From the first line to the last, copy the listing exactly and omit the images.

## Data
▬▬▬▬▬▬

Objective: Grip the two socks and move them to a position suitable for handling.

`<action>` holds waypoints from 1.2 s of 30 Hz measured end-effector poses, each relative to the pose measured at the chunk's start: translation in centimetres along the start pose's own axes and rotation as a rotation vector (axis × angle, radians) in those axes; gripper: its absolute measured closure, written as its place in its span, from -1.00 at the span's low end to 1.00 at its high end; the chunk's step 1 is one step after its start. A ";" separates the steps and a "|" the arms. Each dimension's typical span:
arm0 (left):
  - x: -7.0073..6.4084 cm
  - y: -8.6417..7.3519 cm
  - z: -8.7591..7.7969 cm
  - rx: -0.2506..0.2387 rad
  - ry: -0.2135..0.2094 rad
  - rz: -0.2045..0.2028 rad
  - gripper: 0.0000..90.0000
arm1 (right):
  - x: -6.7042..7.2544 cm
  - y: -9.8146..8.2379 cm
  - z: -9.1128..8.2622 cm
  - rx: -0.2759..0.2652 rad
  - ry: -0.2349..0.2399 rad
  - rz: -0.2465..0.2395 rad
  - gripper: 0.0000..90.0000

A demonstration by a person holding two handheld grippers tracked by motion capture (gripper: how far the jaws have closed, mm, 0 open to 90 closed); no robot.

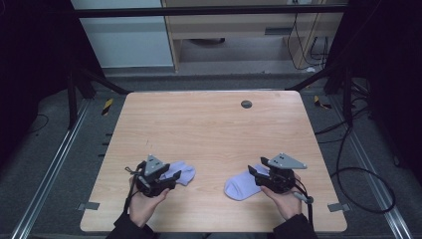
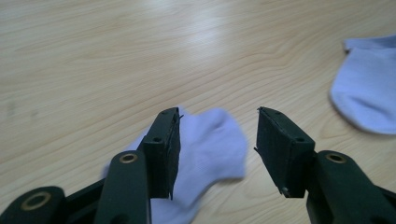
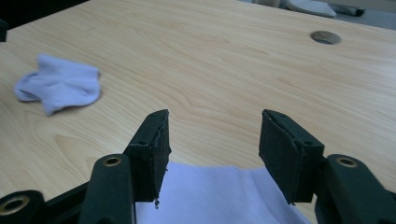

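Observation:
Two pale lilac socks lie on the wooden table [image 1: 209,129], near its front edge. The left sock [image 1: 183,172] [image 2: 210,149] is crumpled just under and beyond my left gripper [image 1: 173,176] [image 2: 217,112], whose jaws stand open with nothing pressed between them. The right sock [image 1: 240,185] [image 3: 224,196] lies flat under my right gripper [image 1: 258,174] [image 3: 215,114], also open and clear of the cloth. Each gripper view shows the other sock farther off: the right sock [image 2: 369,88] in the left gripper view, the left sock [image 3: 60,86] in the right gripper view. A hand holds each gripper from the front edge.
A round grommet hole [image 1: 246,104] [image 3: 325,37] sits near the table's far edge. Bare wood stretches across the middle and back. Black frame legs, floor rails and cables [image 1: 348,164] surround the table.

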State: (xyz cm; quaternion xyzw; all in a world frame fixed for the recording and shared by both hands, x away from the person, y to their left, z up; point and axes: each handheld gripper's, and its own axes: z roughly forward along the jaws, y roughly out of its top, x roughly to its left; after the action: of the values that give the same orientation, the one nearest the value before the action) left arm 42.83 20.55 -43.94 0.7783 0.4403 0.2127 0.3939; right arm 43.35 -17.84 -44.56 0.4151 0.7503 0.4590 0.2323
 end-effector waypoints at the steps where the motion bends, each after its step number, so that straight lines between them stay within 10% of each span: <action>1: 0.7 -0.5 -0.3 0.002 0.015 -0.011 0.08 | 0.3 0.2 0.2 0.002 0.007 -0.005 -0.04; 15: 5.0 -4.2 -1.2 0.062 0.116 -0.082 0.09 | 6.6 3.5 5.5 0.031 0.162 -0.092 0.01; 36: 4.4 -4.6 1.7 0.129 0.065 -0.048 0.22 | 14.2 2.5 13.5 0.216 0.298 -0.217 0.21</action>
State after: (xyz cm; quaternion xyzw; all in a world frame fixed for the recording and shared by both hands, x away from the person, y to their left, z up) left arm 43.90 25.02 -48.72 0.7839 0.4844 0.1995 0.3333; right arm 46.46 1.33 -48.30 0.2819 0.8616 0.4043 0.1211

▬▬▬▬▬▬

## Task response
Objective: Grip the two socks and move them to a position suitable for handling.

`<action>` holds waypoints from 1.2 s of 30 Hz measured end-effector poses, each relative to the pose measured at the chunk's start: translation in centimetres along the start pose's own axes and rotation as a rotation vector (axis × angle, radians) in those axes; gripper: its absolute measured closure, written as its place in its span, from -1.00 at the span's low end to 1.00 at its high end; the chunk's step 1 is one step after its start. A ";" separates the steps and a "|" the arms. Each dimension's typical span:
arm0 (left):
  - x: -7.0073..6.4084 cm
  - y: -8.6417..7.3519 cm
  - z: -8.7591..7.7969 cm
  - rx: -0.2506..0.2387 rad
  - ry: -0.2135..0.2094 rad
  - rz: -0.2045..0.2028 rad
  - gripper: 0.0000..90.0000
arm1 (right):
  - x: -6.7042..7.2544 cm
  - y: -9.8146..8.2379 cm
  - z: -9.1128..8.2622 cm
  - rx: -0.2759..0.2652 rad
  - ry: -0.2349..0.2399 rad
  - rz: -0.2465..0.2395 rad
  - gripper: 0.0000..90.0000

A demonstration by a person holding two handheld grippers tracked by motion capture (gripper: how far the jaws have closed, mm, 0 open to 90 closed); no robot.


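Observation:
Two pale lilac socks lie on the wooden table [image 1: 209,129], near its front edge. The left sock [image 1: 183,172] [image 2: 210,149] is crumpled just under and beyond my left gripper [image 1: 173,176] [image 2: 217,112], whose jaws stand open with nothing pressed between them. The right sock [image 1: 240,185] [image 3: 224,196] lies flat under my right gripper [image 1: 258,174] [image 3: 215,114], also open and clear of the cloth. Each gripper view shows the other sock farther off: the right sock [image 2: 369,88] in the left gripper view, the left sock [image 3: 60,86] in the right gripper view. A hand holds each gripper from the front edge.
A round grommet hole [image 1: 246,104] [image 3: 325,37] sits near the table's far edge. Bare wood stretches across the middle and back. Black frame legs, floor rails and cables [image 1: 348,164] surround the table.
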
State: (xyz cm; quaternion xyzw; all in a world frame fixed for the recording and shared by both hands, x away from the person, y to their left, z up; point and axes: each handheld gripper's, and its own axes: z roughly forward along the jaws, y roughly out of its top, x roughly to its left; after the action: of the values that give the same orientation, the one nearest the value before the action) left arm 42.83 20.55 -43.94 0.7783 0.4403 0.2127 0.3939; right arm 43.35 -17.84 -44.56 0.4151 0.7503 0.4590 0.2323
 end-effector waypoints at the steps where the motion bends, each after its step number, so that straight lines between them stay within 10% of each span: <action>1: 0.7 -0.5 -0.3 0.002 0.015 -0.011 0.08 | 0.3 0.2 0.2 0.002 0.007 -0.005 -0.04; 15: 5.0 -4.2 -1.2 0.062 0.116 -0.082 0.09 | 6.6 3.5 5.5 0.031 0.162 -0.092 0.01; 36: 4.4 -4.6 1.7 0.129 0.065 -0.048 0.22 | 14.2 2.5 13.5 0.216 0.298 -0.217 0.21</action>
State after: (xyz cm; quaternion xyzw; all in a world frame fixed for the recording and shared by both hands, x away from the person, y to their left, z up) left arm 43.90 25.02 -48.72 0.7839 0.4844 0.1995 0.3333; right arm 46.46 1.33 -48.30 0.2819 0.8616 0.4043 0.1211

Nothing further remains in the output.